Serão utilizadas sete urnas desenvolvidas pelo Centro de Informática da Casa. A Câmara assegura que elas apresentam vários dispositivos para garantir a segurança e o anonimato dos votos. Para ter acesso ao sistema de votação, os deputados usam a impressão digital. Mas, neste ano, uma novidade foi desenvolvida para portadores de necessidades especiais. A deputada eleita Mara Gabrilli (PSDB-RJ), por exemplo, é portadora de necessidades especiais.

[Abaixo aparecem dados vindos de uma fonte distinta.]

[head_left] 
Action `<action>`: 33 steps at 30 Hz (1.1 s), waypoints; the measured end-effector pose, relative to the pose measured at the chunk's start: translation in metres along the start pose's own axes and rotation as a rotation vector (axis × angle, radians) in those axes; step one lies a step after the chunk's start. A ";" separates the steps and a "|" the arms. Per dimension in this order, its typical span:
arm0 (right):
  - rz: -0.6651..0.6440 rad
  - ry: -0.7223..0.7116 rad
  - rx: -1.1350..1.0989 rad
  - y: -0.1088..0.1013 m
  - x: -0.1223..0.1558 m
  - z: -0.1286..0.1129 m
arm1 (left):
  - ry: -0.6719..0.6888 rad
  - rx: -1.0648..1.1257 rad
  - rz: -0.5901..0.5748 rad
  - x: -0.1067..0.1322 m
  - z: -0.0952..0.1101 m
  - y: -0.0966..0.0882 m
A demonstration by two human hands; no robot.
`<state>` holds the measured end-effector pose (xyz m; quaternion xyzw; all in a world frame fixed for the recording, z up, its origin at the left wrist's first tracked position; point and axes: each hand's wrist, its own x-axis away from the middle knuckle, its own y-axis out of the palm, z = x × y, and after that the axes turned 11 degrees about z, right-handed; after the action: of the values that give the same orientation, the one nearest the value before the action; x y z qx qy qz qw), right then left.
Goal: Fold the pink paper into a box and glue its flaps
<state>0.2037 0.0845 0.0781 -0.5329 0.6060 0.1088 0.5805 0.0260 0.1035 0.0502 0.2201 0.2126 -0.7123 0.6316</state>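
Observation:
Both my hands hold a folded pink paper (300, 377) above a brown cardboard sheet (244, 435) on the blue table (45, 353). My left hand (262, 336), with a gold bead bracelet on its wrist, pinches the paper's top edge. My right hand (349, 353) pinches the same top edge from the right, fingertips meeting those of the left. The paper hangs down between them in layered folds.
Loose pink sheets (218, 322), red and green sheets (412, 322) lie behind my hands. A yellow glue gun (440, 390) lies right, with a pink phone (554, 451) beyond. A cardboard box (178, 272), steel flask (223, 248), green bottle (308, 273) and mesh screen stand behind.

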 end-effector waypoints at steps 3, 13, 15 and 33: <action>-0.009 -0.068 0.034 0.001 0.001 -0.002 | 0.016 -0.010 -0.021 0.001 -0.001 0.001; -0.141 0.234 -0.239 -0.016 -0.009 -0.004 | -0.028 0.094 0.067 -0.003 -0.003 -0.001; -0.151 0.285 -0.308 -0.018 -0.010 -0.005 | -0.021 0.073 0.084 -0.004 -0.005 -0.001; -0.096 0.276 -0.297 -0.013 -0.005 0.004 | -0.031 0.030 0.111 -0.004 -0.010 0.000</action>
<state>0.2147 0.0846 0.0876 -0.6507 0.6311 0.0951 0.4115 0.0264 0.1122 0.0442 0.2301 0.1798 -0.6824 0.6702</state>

– Enquanto os outros parlamentares elegem os candidatos pelo toque, a deputada vai utilizar o movimento da cabeça para fazer a sua escolha – explicou o diretor da Cosev, Marco Aurélio Castilho, à Agência Câmara.

A votação será iniciada somente quando houver pelo menos 257 parlamentares em plenário, ou seja, a maioria absoluta. Cada parlamentar registra seus 11 votos. Segundo a Cosev, cada deputado demora, em média, entre um e dois minutos para votar.

Para ganhar em primeiro turno, o candidato precisa de 257 votos a favor. Se nenhum deles alcançar esse número, será realizado segundo turno entre os dois mais votados, cujo vencedor será o que tiver o maior número de votos.

No Senado, votação poder ser no painel eletrônico ou em cédulas de papel

O Senado tem um método diferente da Câmara quando o assunto é a escolha da Mesa Diretora. Se houver apenas um candidato para o cargo, a eleição pode ocorrer no painel eletrônico. Em caso de mais de um candidato, a votação é feita por meio de cédulas de papel.

Em outra etapa, são eleitos os demais membros da nova Mesa Diretora. Assim como na Câmara, além do presidente, serão escolhidos dois vice-presidentes, quatro secretários e quatro suplentes de secretários. A regra é a mesma da eleição para presidente: se houver um candidato, votação pelo painel eletrônico. Mais de um candidato, escolha por meio das cédulas de papel.

Pelo regimento das duas casas, sempre que possível, a formação da Mesa Diretora deve levar em conta a proporcionalidade dos partidos. Por ter a maior bancada no Senado, o PMDB indicará o presidente. Na história do Senado, nunca houve um partido majoritário que não garantisse a presidência da Casa.

As funções de cada um dos cargos da Mesa são definidas no Regimento Interno do Senado. O presidente deve “velar pelo respeito às prerrogativas do Senado e às imunidades dos senadores, convocar e presidir as sessões do Senado e as sessões conjuntas do Congresso Nacional, fazendo observar na sessão a Constituição, as leis e o regimento”.

Já o 1º vice-presidente substitui o presidente nos seus impedimentos, e o 2º vice-presidente substitui o 1º. O 1º secretário lê em Plenário a correspondência oficial recebida pelo Senado, os pareceres das comissões, as proposições apresentadas e todos os documentos que façam parte do expediente da sessão. Cabe ao 2º secretário lavrar as atas das sessões secretas. Algumas atribuições dos 3º e 4º secretários são: contar os votos em verificação de votações e auxiliar o presidente na apuração das eleições.

Atualmente os membros da Mesa podem participar das comissões da Casa, o que era vedado anteriormente.

A eleição da presidência da Câmara tem a tradição de admitir candidaturas avulsas. O precedente dessas candidaturas foi aberto em 1993, durante a sucessão do então presidente da Casa, Ibsen Pinheiro.